INFORMATION SHOWN
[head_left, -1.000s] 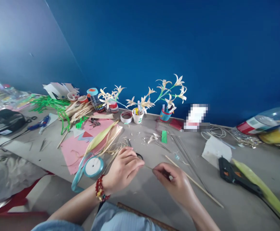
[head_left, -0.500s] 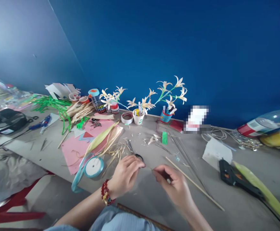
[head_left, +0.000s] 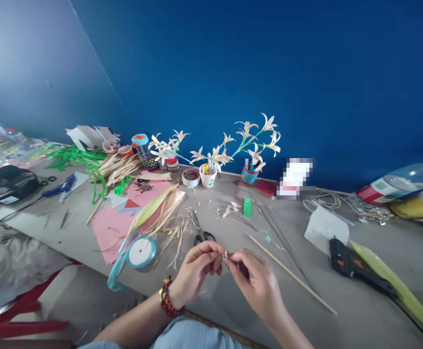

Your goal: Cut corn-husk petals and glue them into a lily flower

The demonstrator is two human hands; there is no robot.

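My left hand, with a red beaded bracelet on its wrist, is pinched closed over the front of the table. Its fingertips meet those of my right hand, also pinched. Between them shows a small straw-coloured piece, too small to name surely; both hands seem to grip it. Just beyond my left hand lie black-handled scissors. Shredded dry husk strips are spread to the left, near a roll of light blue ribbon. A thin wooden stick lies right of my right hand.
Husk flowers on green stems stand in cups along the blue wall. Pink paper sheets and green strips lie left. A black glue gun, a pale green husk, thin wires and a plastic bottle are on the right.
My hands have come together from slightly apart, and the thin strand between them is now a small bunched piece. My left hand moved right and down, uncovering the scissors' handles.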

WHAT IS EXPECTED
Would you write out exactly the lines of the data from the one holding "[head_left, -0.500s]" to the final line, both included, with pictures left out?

RESULT
[head_left, -0.500s] 
[head_left, +0.000s] 

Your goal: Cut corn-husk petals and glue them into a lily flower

The demonstrator is two human hands; there is no robot.

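My left hand, with a red beaded bracelet on its wrist, is pinched closed over the front of the table. Its fingertips meet those of my right hand, also pinched. Between them shows a small straw-coloured piece, too small to name surely; both hands seem to grip it. Just beyond my left hand lie black-handled scissors. Shredded dry husk strips are spread to the left, near a roll of light blue ribbon. A thin wooden stick lies right of my right hand.
Husk flowers on green stems stand in cups along the blue wall. Pink paper sheets and green strips lie left. A black glue gun, a pale green husk, thin wires and a plastic bottle are on the right.
My hands have come together from slightly apart, and the thin strand between them is now a small bunched piece. My left hand moved right and down, uncovering the scissors' handles.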

Work on the exercise is now concluded.